Scafati: diagnosticato e trattato con esito positivo un caso di “Toscana Virus”
Un insolito caso di “Toscana Virus” è stato tempestivamente diagnosticato e trattato con esito positivo presso la UOC di Malattie Infettive del presidio ospedaliero “Mauro Scarlato” di Scafati, diretta dalla dott.ssa Annarita Sullo.

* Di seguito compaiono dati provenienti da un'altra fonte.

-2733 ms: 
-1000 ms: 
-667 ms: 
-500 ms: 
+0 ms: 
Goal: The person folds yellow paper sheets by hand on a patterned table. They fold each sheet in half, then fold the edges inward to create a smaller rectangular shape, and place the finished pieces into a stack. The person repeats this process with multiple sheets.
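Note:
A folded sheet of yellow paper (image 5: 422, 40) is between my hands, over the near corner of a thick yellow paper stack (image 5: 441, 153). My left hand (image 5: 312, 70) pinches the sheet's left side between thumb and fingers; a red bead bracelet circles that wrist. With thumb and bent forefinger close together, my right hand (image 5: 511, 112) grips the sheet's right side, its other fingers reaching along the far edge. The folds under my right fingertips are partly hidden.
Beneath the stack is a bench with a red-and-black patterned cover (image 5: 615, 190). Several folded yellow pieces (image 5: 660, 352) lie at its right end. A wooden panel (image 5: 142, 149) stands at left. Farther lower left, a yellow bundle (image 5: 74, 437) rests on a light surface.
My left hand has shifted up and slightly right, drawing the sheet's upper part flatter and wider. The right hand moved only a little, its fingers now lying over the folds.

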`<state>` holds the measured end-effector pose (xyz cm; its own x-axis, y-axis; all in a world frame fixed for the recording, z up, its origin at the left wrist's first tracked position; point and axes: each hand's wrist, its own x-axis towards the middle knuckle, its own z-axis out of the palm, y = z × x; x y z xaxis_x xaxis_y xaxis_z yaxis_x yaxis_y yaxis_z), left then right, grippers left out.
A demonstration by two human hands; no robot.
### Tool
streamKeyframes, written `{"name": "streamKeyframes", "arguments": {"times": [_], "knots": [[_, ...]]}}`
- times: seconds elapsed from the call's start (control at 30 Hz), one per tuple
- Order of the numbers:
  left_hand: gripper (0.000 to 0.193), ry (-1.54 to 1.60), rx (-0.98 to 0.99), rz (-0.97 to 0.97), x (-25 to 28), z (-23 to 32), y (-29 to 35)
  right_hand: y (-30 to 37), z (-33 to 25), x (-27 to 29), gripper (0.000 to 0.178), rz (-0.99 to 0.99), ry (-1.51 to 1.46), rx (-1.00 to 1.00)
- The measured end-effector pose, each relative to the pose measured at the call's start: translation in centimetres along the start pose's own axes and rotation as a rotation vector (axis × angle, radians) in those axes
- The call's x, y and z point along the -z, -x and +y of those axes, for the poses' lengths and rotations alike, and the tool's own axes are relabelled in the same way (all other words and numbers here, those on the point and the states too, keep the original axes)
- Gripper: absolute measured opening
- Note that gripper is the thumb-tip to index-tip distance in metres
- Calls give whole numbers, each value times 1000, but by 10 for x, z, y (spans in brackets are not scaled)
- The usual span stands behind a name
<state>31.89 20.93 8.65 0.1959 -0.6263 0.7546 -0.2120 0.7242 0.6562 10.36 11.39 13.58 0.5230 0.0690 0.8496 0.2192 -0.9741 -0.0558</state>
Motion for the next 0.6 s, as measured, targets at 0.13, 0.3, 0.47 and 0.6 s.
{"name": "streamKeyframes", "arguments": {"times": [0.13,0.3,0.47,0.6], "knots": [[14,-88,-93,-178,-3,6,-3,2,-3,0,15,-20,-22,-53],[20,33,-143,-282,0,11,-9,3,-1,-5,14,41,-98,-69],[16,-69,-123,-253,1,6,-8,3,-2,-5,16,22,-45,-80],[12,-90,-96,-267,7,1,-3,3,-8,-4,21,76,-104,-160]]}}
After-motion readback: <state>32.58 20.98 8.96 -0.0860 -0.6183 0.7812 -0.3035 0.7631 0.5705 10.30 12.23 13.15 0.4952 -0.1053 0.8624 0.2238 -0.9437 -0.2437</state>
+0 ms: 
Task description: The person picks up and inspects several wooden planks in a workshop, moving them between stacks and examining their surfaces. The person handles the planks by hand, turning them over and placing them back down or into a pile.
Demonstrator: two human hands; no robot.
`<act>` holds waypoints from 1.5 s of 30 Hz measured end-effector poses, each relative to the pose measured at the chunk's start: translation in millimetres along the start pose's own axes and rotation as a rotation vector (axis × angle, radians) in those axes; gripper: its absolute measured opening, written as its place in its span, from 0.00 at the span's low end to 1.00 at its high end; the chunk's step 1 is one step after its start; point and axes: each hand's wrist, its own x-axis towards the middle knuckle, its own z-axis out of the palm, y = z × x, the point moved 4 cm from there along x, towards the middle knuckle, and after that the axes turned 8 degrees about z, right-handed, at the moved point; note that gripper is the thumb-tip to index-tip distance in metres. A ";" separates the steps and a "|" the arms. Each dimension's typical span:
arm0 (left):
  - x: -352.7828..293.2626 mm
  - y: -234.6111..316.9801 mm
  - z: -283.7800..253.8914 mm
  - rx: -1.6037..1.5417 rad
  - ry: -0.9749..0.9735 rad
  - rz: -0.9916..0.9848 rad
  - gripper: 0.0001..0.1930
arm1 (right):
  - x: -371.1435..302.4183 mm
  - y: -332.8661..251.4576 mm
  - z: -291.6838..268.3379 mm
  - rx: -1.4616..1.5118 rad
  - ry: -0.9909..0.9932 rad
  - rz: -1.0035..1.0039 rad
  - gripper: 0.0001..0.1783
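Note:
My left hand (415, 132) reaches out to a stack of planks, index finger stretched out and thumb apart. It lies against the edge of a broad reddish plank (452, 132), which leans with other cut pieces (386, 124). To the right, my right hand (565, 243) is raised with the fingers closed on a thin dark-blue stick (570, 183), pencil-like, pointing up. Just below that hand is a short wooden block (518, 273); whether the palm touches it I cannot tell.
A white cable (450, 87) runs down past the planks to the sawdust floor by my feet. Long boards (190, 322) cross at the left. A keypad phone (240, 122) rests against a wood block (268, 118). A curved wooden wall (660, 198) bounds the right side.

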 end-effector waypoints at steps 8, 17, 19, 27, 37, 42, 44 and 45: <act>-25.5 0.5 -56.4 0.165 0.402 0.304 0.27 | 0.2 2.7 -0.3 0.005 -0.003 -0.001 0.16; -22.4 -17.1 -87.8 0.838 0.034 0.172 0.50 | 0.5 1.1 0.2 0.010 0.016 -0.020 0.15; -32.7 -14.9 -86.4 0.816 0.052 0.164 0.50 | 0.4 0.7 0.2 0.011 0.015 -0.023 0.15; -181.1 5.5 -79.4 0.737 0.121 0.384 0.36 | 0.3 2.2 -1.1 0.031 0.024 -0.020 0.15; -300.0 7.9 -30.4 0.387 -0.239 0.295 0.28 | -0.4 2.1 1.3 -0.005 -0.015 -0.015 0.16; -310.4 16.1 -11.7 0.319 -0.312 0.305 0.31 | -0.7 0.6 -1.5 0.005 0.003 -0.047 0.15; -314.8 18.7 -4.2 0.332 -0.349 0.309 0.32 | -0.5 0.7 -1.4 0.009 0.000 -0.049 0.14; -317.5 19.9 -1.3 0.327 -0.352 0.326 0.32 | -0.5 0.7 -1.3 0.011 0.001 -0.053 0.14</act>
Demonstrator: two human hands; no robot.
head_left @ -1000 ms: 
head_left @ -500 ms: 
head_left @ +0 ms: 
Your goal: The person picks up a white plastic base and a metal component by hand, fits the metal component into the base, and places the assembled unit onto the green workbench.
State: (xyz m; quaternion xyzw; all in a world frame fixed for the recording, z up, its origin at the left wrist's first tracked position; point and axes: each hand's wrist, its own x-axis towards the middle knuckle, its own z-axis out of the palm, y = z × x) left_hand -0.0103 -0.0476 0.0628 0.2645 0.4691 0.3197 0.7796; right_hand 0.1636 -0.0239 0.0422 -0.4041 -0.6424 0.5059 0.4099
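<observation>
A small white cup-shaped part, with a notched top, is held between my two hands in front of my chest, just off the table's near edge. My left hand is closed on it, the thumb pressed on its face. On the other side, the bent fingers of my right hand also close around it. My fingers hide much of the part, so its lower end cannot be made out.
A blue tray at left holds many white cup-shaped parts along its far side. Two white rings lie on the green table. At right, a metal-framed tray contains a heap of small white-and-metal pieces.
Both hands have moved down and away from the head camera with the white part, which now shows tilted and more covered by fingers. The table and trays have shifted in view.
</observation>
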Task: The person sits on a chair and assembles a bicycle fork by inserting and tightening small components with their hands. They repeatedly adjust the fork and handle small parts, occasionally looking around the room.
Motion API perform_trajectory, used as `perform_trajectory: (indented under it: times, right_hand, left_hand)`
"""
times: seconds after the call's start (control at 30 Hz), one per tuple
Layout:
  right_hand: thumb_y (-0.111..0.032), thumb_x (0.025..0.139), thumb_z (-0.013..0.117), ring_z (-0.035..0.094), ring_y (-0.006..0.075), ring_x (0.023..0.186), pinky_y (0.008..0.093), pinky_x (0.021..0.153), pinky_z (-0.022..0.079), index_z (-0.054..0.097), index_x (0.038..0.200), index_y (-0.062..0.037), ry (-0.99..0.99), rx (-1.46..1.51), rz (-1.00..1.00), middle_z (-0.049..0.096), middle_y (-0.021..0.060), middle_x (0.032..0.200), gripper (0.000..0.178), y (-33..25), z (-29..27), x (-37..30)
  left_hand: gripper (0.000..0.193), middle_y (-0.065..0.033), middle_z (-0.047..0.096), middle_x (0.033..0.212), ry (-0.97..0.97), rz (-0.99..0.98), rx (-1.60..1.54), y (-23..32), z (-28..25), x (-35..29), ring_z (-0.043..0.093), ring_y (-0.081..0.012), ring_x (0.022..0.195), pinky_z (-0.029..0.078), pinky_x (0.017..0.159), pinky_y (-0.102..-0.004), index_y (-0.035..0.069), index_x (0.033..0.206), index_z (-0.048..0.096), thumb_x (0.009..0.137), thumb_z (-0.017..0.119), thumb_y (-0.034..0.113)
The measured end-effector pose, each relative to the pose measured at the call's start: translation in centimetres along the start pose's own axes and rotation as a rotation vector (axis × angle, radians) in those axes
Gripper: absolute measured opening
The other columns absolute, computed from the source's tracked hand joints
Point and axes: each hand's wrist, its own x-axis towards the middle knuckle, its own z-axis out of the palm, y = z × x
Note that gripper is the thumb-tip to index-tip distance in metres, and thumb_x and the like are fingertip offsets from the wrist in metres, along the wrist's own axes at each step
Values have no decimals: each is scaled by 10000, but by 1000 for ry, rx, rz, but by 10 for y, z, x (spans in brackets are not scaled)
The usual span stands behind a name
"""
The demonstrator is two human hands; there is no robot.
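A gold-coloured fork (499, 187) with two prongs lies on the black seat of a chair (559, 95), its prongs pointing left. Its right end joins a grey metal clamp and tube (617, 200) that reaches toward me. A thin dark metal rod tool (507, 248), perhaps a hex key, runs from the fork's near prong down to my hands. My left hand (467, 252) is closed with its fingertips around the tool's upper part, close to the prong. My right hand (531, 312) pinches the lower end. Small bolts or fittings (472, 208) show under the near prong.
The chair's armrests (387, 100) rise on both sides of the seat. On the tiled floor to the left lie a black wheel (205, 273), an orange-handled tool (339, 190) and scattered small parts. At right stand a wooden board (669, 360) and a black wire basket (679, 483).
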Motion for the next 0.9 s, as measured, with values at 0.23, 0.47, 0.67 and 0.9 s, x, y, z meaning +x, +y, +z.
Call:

Il virus Toscana è un’infezione trasmessa dalla puntura di flebotomi, comunemente chiamati pappataci. Nella maggioranza dei casi l’infezione è asintomatica o lieve, ma può interessare il sistema nervoso centrale e causare meningite, encefalite o meningoencefalite; la trasmissione avviene attraverso un pappatacio femmina infetto e non risultano riconosciute modalità di contagio diretto da persona a persona.
Il paziente, trentaquattrenne, era giunto al Pronto Soccorso dell’ospedale di Nocera il 24 agosto scorso, accusando una febbre persistente, insorta circa 48 ore prima, una intensa cefalea frontale, vertigini e senso difficoltà nella mobilizzazione del collo (impaccio nucale).
In sede di anamnesi il paziente aveva riferito di aver soggiornato nelle Marche la prima settimana di agosto. Accolto in regime d’urgenza, veniva sottoposto agli accertamenti del caso e veniva somministrata terapia antibiotica battericida. Il giorno successivo veniva trasferito presso l’UOC di Malattie Infettive dell’ospedale di Scafati.
Al suo arrivo il paziente presentava ancora febbre, stato soporoso, ma risvegliabile allo stimolo verbale, rallentamento motorio, intensa cefalea. Qui veniva sottoposto ad immediata terapia steroidea e antivirale, mentre una aliquota di liquor cerebrospinale veniva inviata presso la UOC di Microbiologia e Virologia dell’Azienda Ospedaliera dei Colli.
Le terapie producevano un rapido miglioramento clinico già dalla seconda giornata di degenza, con netta regressione della sintomatologia cefalgica ed un netto calo degli indici di flogosi.
Il 31 agosto perveniva dalla UOC di Microbiologia e Virologia dell’Azienda Ospedaliera dei Colli la positività su liquor della PCR-RNA per TOSCANA VIRUS.
Cos’è il Toscana Virus
Il Toscana Virus, recentemente balzato all'attenzione pubblica per aver colpito il cantautore Tommaso Paradiso, non è un nuovo agente patogeno: esso circola da decenni in Italia e in altri Paesi del Mediterraneo. L'infezione passa inosservata, o può provocare febbre, mal di testa e malessere generale. In una piccola percentuale di persone, però, può raggiungere il sistema nervoso centrale e provocare meningite, encefalite o meningoencefalite, con cefalea molto intensa, rigidità nucale, fotofobia, nausea e vomito.
Il virus non si trasmette mai da persona a persona.